ABOUT THIS EXERCISE →
When a line in the data below includes "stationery", count it; then give only the total.

STORED DATA →
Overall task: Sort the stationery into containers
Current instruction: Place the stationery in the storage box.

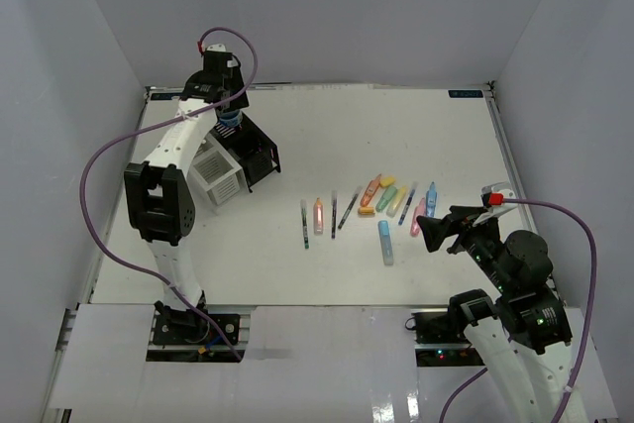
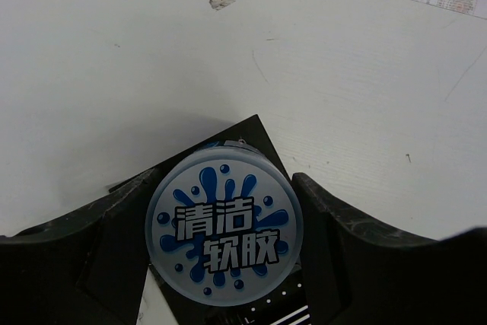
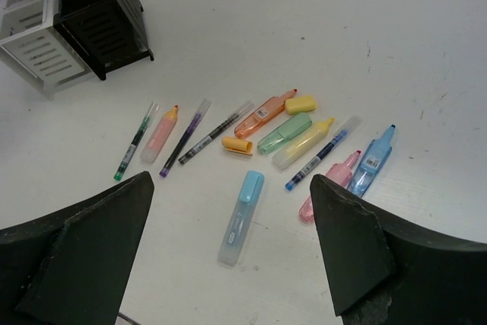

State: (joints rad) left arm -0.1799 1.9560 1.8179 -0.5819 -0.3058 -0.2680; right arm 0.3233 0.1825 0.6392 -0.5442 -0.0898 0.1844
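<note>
Left pincer [image 1: 229, 116] closed on blue-white tub [image 2: 186, 184] over black compartment [image 1: 256, 152], upper left overhead; label [image 2: 228, 237] readable only from wrist. Right pincer [image 3: 230, 183] spread wide, empty, above highlighters [image 3: 285, 133].

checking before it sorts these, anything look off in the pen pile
Two caps lie loose on the table: an orange cap and a yellow cap. The orange highlighter and yellow highlighter beside them seem uncapped, tips bare.

White-and-black arms [image 1: 173, 146], purple cables [image 1: 83, 185]
</note>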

TASK ANSWER →
2